I n occasione del 75° anniversario dello Statuto regionale, nel marzo scorso, Sergio Zuncheddu pubblicò nell’inserto de L’Unione Sarda ad esso dedicato un articolo che mi piacque moltissimo per due motivi: prima di tutto perché è perfettamente in linea con la mia rivoluzionaria “Dottrina della Statualità” che fa della Sardegna la matrice dello Stato di cui siamo tutti cittadini, titolata a pretendere un’autonomia particolare e unica, al limite della sovranità, e, poi, perché mette il dito sulla piaga della nostra inettitudine a realizzarla.

I nettitudine che si palesò nel 1948 quando fummo incapaci di scrivere uno Statuto autonomo tutto nostro, e fummo costretti a copiare in fretta e furia – «… e male», commentò Emilio Lussu – quello siciliano, e soltanto per non rimanere esclusi dalla specialità regionale proposta allora dalla Costituente italiana in fase di chiusura.

Si dovrebbe riscriverlo, per renderlo più aderente al profilo storico, eccezionale e singolare della nostra terra, e, quindi, meglio fruibile. Si pensi che lo Statuto di Autonomia catalana basato su un sottofondo di statualità meno solido del nostro, redatto il 22 dicembre 1979, è stato profondamente mutato e aggiornato il 18 giugno 2006.

E noi? La risposta all’interrogativo di questa inettitudine potrebbe venire dal compianto amico giornalista Gianfranco Pintore che nel 1974 scriveva: “Sardegna: Regione o colonia?”, riferendosi al fatto che subiamo ma non facciamo nulla per migliorarci, per evitare l’acculturamento in tutti i settori di un’autonomia mutuata e male amministrata.

In questi ultimi decenni si sono avuti dibattiti, proposte, intendimenti da parte di privati, di partiti, di istituzioni, della stessa Regione Autonoma che si arrovella tutt’oggi più sulla scelta del metodo di riscrittura della Statuto – Consulta o Costituente? – che sui suoi contenuti, senza alcun risultato pratico. Il 7 dicembre 2001 il Presidente emerito della Repubblica, Francesco Cossiga, di cui ero consigliere culturale, si chiedeva: «… perché questa Assemblea Costituente o Convenzione Sarda non redige il nuovo Statuto Sardo, per poi confrontarsi con il Governo centrale, chiamandolo: “Noa Carta De Logu”, scrivendolo certo in italiano, ma anche in antico sardo illustre?

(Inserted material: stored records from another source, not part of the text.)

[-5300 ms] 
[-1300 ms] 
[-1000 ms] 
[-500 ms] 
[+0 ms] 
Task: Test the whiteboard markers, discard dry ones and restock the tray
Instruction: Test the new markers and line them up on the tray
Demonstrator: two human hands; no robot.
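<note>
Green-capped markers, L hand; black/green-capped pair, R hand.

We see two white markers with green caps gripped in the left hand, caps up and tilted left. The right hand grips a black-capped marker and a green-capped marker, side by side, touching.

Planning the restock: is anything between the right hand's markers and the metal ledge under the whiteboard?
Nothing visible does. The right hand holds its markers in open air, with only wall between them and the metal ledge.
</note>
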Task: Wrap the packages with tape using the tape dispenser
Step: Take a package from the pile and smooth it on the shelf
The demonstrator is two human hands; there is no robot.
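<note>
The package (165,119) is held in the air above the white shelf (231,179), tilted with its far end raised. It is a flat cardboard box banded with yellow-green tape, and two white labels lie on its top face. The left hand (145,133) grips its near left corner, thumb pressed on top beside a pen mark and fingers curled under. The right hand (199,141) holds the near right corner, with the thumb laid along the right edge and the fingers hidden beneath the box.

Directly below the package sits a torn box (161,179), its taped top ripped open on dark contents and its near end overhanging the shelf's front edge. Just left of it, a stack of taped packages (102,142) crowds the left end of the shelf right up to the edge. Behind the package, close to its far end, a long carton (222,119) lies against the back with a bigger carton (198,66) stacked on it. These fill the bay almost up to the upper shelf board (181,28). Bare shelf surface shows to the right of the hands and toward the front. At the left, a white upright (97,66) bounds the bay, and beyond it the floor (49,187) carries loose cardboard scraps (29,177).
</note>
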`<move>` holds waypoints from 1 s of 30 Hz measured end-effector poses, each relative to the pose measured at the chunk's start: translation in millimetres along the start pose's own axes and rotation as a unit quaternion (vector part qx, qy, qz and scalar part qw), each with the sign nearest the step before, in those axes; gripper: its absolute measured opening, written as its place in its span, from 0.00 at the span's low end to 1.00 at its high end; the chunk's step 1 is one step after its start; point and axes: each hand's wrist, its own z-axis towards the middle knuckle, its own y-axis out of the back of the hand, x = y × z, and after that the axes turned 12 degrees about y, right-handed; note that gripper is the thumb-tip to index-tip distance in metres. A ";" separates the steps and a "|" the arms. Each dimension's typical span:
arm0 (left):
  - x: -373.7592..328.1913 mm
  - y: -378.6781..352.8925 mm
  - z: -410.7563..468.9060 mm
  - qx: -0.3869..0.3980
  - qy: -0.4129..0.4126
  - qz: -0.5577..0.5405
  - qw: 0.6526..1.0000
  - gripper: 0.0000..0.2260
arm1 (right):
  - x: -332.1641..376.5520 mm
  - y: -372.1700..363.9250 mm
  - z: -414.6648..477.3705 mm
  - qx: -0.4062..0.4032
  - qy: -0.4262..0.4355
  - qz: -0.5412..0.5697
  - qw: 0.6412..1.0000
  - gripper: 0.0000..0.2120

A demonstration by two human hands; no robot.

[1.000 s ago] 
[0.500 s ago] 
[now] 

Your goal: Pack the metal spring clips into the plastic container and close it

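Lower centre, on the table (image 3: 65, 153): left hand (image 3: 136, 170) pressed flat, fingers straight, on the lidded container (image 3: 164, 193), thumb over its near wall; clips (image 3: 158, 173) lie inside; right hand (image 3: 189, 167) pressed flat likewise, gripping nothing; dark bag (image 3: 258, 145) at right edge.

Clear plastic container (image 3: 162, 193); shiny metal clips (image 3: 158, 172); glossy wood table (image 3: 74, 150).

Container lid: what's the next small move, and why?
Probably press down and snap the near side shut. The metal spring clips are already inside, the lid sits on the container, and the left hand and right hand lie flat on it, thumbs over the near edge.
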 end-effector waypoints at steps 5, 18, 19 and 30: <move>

E perché, per realizzare tutto ciò, non certo per un forse irrealizzabile unico partito nazionale o nazionalistico sardo, ma almeno per ora perché si possa pensare ad un nuovo soggetto politico che dia voce alla incompiuta Nazione Sarda, con lo scopo appunto di promuovere, realizzare e gestire l'Assemblea Costituente o Convenzione Sarda. Perché non pensare ad un Movimento Federalistico Sardo, una sorta di quello che per la Catalogna è la Convergenza e l'Unione Democratica, che a tal fine raggruppi unitariamente chi la pensa come noi: di sinistra, di centro e di destra?».

L’appello del mio amico rimase purtroppo inascoltato per inanità dei Sardi ad elevarsi, e per incapacità ad autogestirsi.